Unsere Überlegungen, an getrennten Orten zu leben und zu arbeiten, erwies sich als nicht tragfähig. Im Alltag ohne den geliebten Menschen auszukommen, war für uns beide sehr schwer und so fällten wir erneut eine weitreichende Entscheidung. Ich würde nach Ruanda kommen und im Job eine unbezahlte Freistellung beantragen. Diesmal nicht nur für 6 Monate, sondern bis zum Projektende am 31.12.2020. Anderthalb Jahre!
Es begann für mich eine Zeit intensiver Vorbereitungen:
- Haus zur Vermietung vorbereiten, d. h.
- Ausräumen, aussortieren und Sachen verstauen
- Hausschlüssel nachmachen, da unterschiedliche Parteien das Haus nutzen würden (Eltern, Freunde, Airbnb)
- Auslandskrankenversicherung abschließen
- Rentenversicherung klären
- Visum beantragen
- Möglichkeiten für die Nutzung unseres Autos bedenken
- Impfungen erneuern und anpassen
- Wichtige Berufs- und Studienabschlüssen notariell beglaubigen lassen
- Erste Besuchsreise nach Ruanda für 1 Woche im Mai planen
- Überlegungen, was ich in den 1,5 Jahren in Ruanda machen könnte und dazu Kontakte knüpfen, Institutionen anschreiben etc.

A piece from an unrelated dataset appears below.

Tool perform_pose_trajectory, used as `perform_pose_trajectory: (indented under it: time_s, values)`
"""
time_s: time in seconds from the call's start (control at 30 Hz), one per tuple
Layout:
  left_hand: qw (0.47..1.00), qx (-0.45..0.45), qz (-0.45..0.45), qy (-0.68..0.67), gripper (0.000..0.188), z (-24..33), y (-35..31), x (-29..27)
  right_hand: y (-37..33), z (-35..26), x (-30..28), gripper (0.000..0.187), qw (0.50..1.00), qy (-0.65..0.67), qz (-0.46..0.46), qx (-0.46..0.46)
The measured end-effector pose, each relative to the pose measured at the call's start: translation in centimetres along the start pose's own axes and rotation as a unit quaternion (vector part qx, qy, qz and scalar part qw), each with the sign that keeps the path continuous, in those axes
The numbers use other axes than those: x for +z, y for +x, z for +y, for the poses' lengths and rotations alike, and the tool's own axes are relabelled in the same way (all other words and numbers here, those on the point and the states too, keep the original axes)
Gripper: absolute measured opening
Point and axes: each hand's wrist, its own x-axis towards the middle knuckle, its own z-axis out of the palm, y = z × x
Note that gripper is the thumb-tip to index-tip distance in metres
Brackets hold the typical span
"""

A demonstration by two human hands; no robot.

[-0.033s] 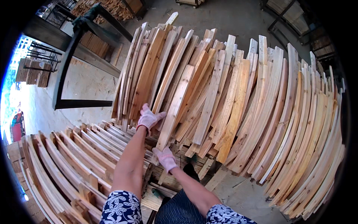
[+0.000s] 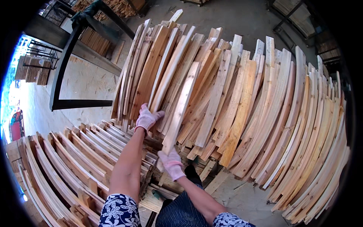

- Planung der Abschiede, Treffen mit Freunden, Familie und Kolleg*innen
All diese Dinge waren für mich sehr emotional und haben mich zeitweise an meine Grenzen gebracht. Erneut habe ich jedoch erfahren dürfen, wie unterstützend und motivierend mein soziales Umfeld, beginnend mit der Familie und den Freunden aber auch mit den neuen Kolleg*inn ist. Ich bin überaus dankbar für so viele liebe Menschen um mich herum.
Dann bin ich also mal weg. 1,5 Jahre in Ruanda!
Meine Eltern verabschieden mich persönlich am Flughafen Tegel. Meike ruft kurz vorm Check in noch einmal an und wir “drücken” uns durchs Telefon. Auch Lotti, Daggi, Gisela, Alex und viele Feund*innen melden sich kurz vorm Start. Der Abflug fällt mir immer schwerer und mein Blick verklärt sich durch Tränen.